▶ EXERCISE DESCRIPTION: Identify the line with "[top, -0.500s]"; copy word for word that line and every one after it, to the end of the listing. Exclude pictures.

▶ DATA BELOW:
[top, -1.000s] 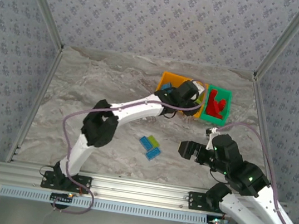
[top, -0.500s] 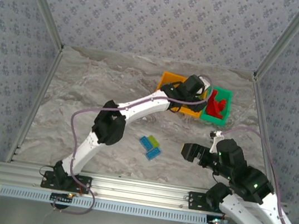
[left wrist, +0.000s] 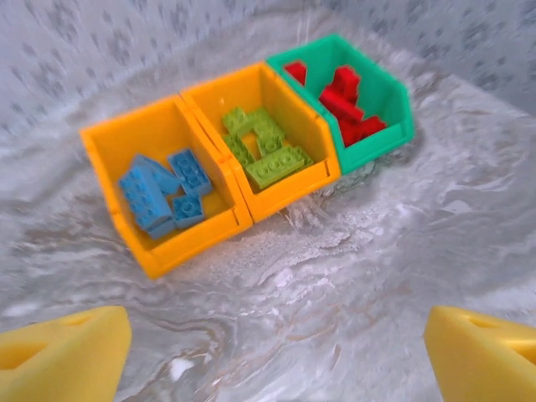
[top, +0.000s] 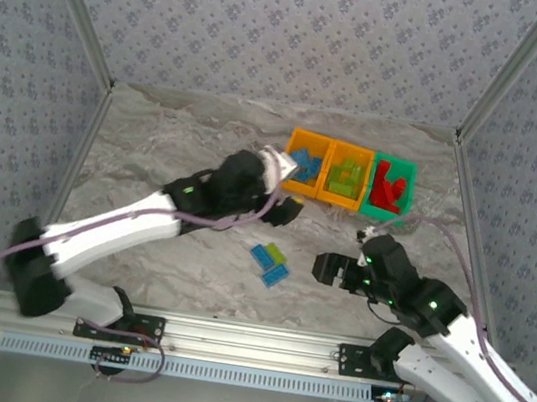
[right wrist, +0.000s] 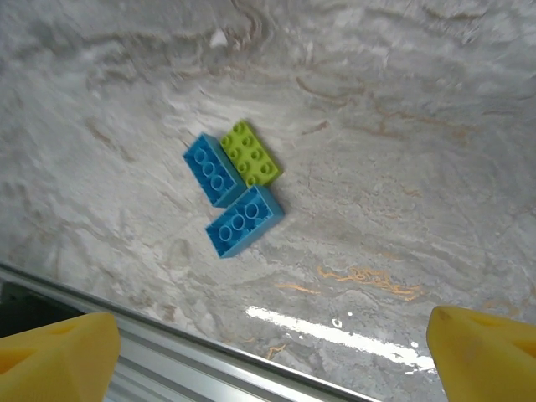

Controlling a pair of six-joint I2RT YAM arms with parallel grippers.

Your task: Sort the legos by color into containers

▶ EXPECTED OUTPUT:
[top, -0.500s] 
[left wrist, +0.000s] 
[top, +0.000s] 
[right wrist, +0.000s] 

Controlling a pair of six-joint I2RT YAM arms with parallel grippers.

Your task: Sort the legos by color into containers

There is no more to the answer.